9 Dishes, sun's POV.

9 Dishes from another POV, to see the shadow area. Blue is under sunlight and Pink is under shadow. 6.11% is under shadow according to the software. Hence 0.0611*9A = 0.55A is under shadow.

$y$ spacing and Gamma Angle.

$x$ spacing and Alpha Angle.
$x$, $y$, and angles of the sun are known. The area under shadow is to be found.
Please refer the images for a better understanding of the problem.
I have a software (Creo) that tells me how much the shadow in percentage is (the pictures are taken in Creo). But I have to find that percentage for $3000$ similar orientations of sun at different values of $x$ and $y$. Hence I want a mathematical expression of shadow in terms of $x$, $y$ and the angles for my Solar Field Design.
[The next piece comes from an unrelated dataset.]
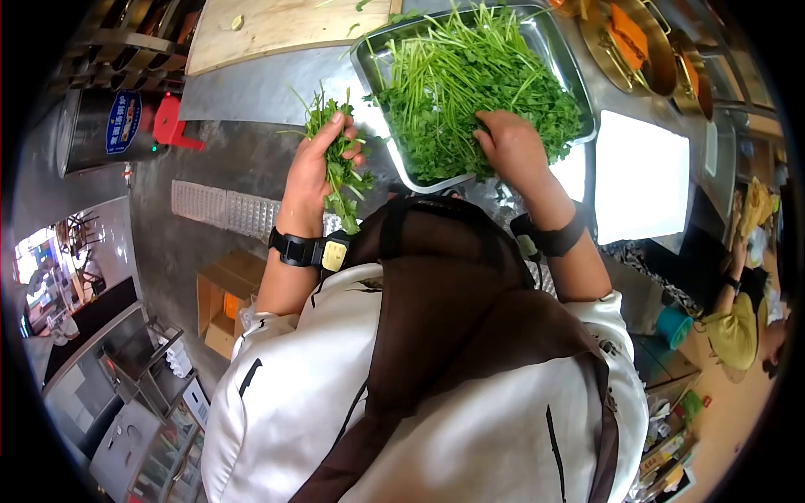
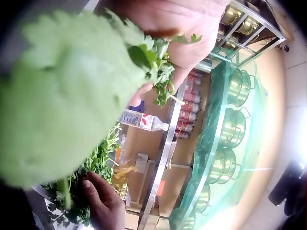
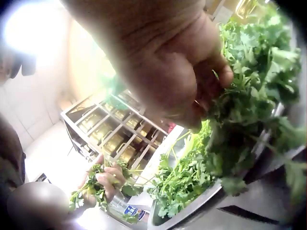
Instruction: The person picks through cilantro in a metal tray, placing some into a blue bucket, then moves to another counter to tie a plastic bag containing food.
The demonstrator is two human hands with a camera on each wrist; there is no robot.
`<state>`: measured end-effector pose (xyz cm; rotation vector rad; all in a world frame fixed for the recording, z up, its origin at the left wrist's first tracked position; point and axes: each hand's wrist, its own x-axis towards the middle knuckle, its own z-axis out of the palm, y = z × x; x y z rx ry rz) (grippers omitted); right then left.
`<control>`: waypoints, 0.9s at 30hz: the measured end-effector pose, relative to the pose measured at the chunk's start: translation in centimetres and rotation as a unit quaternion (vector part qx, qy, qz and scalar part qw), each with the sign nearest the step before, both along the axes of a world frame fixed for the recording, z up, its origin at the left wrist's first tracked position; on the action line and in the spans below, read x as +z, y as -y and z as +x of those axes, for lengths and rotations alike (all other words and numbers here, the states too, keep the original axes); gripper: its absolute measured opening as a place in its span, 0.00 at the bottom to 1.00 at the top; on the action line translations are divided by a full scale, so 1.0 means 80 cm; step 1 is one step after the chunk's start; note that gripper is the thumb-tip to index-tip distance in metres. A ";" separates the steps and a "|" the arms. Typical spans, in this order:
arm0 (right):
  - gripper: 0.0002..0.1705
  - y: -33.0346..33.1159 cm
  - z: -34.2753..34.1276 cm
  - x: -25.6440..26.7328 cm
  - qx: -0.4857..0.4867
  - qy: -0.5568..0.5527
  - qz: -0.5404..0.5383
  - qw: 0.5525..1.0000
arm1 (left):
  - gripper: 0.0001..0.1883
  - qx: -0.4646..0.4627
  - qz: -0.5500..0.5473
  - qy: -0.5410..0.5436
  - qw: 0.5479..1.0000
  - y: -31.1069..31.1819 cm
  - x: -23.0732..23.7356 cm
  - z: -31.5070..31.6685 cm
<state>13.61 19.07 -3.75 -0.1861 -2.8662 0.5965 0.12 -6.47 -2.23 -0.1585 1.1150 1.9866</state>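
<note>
Main risk: dropped sprigs. Left hand (image 1: 312,163) has thumb and fingers wrapped round a loose bunch (image 1: 337,172) of greens, stems up, leaves dangling, held outside the tray (image 1: 553,52) with floor (image 1: 155,197) showing below it in the head view. Uneven bundle, so thin stems could slide out if that grip slackens or gets overfilled. Right hand (image 1: 516,149) is at the near right part of the pile (image 1: 470,80) in the tray, fingers curled, pinching leaves; how many stems it has, can't tell, leaves hide the tips. Stems look tangled, so a quick pull could drag neighbours over the rim or tear leaves off; some already overhang the edge. Tray's near rim sits close to the apron (image 1: 444,302); support under that corner isn't visible, so a hard tug or a body bump might shift it. Lowest leaves also hang near the left wristband (image 1: 295,250); could snag if the wrist turns.
</note>
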 end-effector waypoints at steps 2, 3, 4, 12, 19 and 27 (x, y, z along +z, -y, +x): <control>0.13 0.001 -0.001 0.000 -0.004 -0.003 0.008 1.000 | 0.12 0.003 0.008 0.002 1.000 0.001 0.001 -0.001; 0.13 0.002 -0.002 -0.002 -0.004 -0.009 0.007 1.000 | 0.12 0.007 0.015 0.005 1.000 0.003 0.002 -0.002; 0.12 0.004 -0.002 -0.003 -0.004 -0.015 0.006 1.000 | 0.12 0.011 0.021 0.009 1.000 0.004 0.002 -0.002; 0.09 0.010 -0.018 0.003 0.018 -0.065 -0.001 0.998 | 0.09 0.041 0.006 0.023 0.999 0.017 0.002 -0.004; 0.09 0.025 -0.060 0.001 0.029 -0.049 -0.036 0.998 | 0.09 0.059 0.014 0.067 0.996 0.025 -0.005 0.001; 0.08 0.029 -0.123 -0.051 0.103 -0.047 -0.025 0.993 | 0.09 0.055 -0.009 0.055 0.997 0.026 0.004 0.007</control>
Not sure if this is possible. If it is, I'm not sure how to go on about finding it. Any idea how I could find an expression for this? Also, this is a simple case if the dishes are circular. What will change if the dishes are square, hexagon, etc?
 A: Hints:
If you look at the dishes from the sun, what you see are ellipses. The coordinates of the centers can be found by means of the projection matrix defined by the azimuth and elevation. In that projection, the axis of the ellipses are horizontal and vertical and their lengths are drawn from the projections of the corresponding radii.
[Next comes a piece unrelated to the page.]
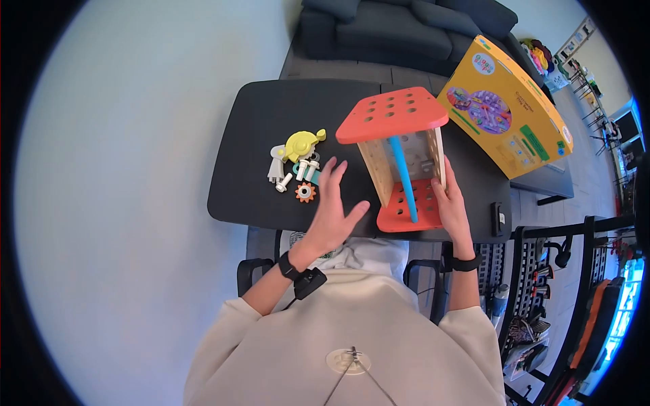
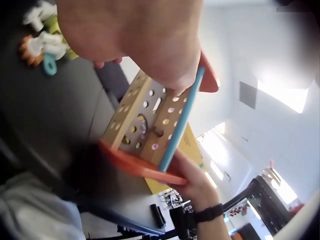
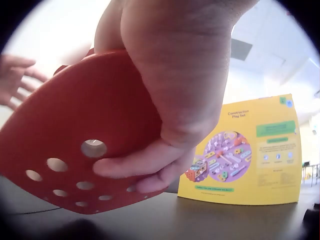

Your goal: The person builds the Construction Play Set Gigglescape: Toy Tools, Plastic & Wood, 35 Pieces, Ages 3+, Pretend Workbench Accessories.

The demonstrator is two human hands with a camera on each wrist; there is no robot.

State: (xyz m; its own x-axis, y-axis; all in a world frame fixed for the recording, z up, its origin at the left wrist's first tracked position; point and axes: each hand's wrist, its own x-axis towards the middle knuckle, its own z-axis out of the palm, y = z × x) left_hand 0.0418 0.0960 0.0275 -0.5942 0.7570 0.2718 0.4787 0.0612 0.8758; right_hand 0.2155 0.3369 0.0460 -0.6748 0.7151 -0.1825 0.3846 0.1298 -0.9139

Then you need to intersect the ellipses in pairs, solving the system of quadratic equations
$$\frac{(x-x_0)^2}{a^2}+\frac{(y-y_0)^2}{b^2}=1,\\
\frac{(x-x_1)^2}{a^2}+\frac{(y-y_1)^2}{b^2}=1.$$
Fortunately, as the axis are the same, by subtracting the equations you get a linear one, so that the problem remains quadratic. You will find zero or two intersections.
If you project them back to the 3D dishes, the shadow area is twice the area of the circular segment defined by the two points.
The whole computation is quite tractable, but you need some familiarity with 3D geometry.
A: The interesting things happen in a "virtual" plane orthogonal to the light rays. This plane has a horizontal $u$-axis and a second $v$-axis orthogonal to the $u$-axis. The direction of the $u$-axis with respect to the already present $x$- and $y$-axes is determined by the azimuth angle $\gamma$, and the angle between the $v$-axis and the vertical $z$-axis is the elevation angle $\alpha$.
Project the lattice of the dishes centers along the light rays orthogonally to this $(u,v)$-plane. You will then obtain a parallelogram lattice $\Lambda$  in this plane. The given angles and other data define the $(u,v)$-measurements of these parallelograms in a simple way (this can be done through vector algebra). At the lattice points of $\Lambda$ draw circular discs of the original radius. Then you can see how much these discs overlap. Hopefully the situation is not too complicated, so that any disc overlaps at most one other disc.
You shall need to build up the following auxiliary function: If the centers of two unit discs have a distance $h\geq0$ then the area overlap is $f(h)$ unit discs. One has $f(0)=1$ and $f(h)=0$ when $h>2$.